TASK
Set down the data again exactly. Pictures are not part of the copy.

RECORDED DATA
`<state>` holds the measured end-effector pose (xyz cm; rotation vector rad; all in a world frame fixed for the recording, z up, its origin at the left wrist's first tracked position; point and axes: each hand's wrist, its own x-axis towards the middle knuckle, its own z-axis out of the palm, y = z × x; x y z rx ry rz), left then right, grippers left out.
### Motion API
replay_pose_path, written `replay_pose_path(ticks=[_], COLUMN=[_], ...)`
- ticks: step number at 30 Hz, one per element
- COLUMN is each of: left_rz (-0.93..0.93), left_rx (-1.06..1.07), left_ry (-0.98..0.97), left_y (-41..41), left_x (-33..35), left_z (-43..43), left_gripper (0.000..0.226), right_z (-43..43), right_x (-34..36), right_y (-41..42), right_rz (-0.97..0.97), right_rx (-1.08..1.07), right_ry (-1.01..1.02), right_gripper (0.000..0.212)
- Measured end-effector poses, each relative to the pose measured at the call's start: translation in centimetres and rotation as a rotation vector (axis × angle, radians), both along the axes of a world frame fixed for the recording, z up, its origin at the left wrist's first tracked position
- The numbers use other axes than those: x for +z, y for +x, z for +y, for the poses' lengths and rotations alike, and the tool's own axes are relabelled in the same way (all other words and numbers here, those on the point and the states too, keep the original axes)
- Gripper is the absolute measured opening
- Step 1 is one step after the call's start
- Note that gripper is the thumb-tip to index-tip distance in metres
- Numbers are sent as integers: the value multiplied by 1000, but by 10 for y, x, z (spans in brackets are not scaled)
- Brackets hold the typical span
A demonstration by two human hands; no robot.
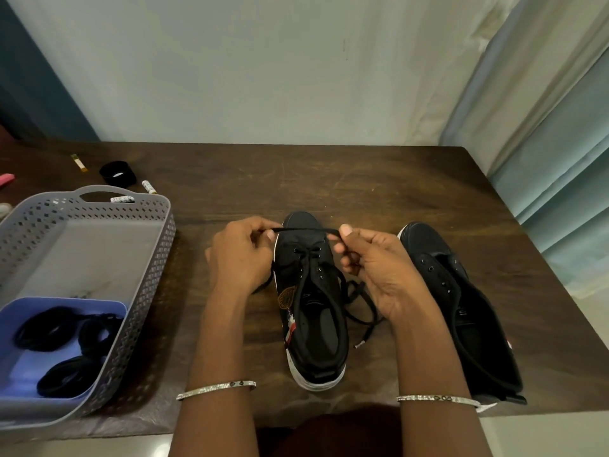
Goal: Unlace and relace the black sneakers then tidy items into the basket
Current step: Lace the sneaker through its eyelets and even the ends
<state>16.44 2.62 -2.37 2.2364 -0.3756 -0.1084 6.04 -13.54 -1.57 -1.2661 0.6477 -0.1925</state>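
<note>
We see both forearms reach forward over the worktop (362,179), a bangle on each wrist. The left hand (240,255) and the right hand (372,268) each pinch a black lace (304,229) between thumb and forefinger, pulled taut between them above the toe of the middle sneaker (316,328). A second sneaker (461,308) stands just right of it, with an "S" on its insole. The grey basket (161,245) sits at the left.
</note>
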Motion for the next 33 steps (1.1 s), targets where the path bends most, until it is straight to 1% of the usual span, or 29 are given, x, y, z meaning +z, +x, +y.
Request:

EXERCISE RESULT
`<state>` holds the measured end-effector pose (xyz cm; rotation vector rad; all in a world frame fixed for the recording, z up, its origin at the left wrist's first tracked position; point and axes: each hand's wrist, its own x-axis towards the middle knuckle, its own z-axis out of the palm, y = z × x; x y z rx ry rz), left then right, grippers left out.
### Motion API
replay_pose_path, written `replay_pose_path(ticks=[_], COLUMN=[_], ...)`
- ticks: step number at 30 Hz, one per element
- COLUMN is each of: left_rz (-0.93..0.93), left_rx (-1.06..1.07), left_ry (-0.98..0.97), left_y (-41..41), left_x (-33..35), left_z (-43..43), left_gripper (0.000..0.226), right_z (-43..43), right_x (-34..36), right_y (-41..42), right_rz (-0.97..0.97), right_rx (-1.08..1.07), right_ry (-1.01..1.02), right_gripper (0.000..0.212)
- Measured end-effector poses, each relative to the pose measured at the call's start: translation in centimetres and rotation as a rotation vector (axis × angle, radians), both along the axes of a world frame fixed for the recording, z up, its origin at the left wrist's first tracked position
- The numbers use other axes than those: x for +z, y for +x, z for +y, for the poses' lengths and rotations alike, and the tool's own axes are relabelled in the same way (all other words and numbers here, those on the point and the states too, keep the original axes)
- Gripper is the absolute measured opening
- Step 1 is one step after the call's start
- Note that gripper is the thumb-tip to index-tip distance in metres
- Numbers are sent as integers: the value multiplied by 1000, but by 10 for y, x, z (spans in brackets are not scaled)
- Brackets hold the typical span
A demonstration by two human hands; no robot.
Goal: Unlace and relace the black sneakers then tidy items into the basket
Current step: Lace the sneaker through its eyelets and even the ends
<state>16.44 2.62 -2.37 2.2364 -0.3756 -0.1084 6.04 -13.54 -1.57 -1.2661 0.6477 -0.1925</state>
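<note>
We see both forearms reach forward over the worktop (362,179), a bangle on each wrist. The left hand (240,255) and the right hand (372,268) each pinch a black lace (304,229) between thumb and forefinger, pulled taut between them above the toe of the middle sneaker (316,328). A second sneaker (461,308) stands just right of it, with an "S" on its insole. The grey basket (161,245) sits at the left.
</note>
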Motion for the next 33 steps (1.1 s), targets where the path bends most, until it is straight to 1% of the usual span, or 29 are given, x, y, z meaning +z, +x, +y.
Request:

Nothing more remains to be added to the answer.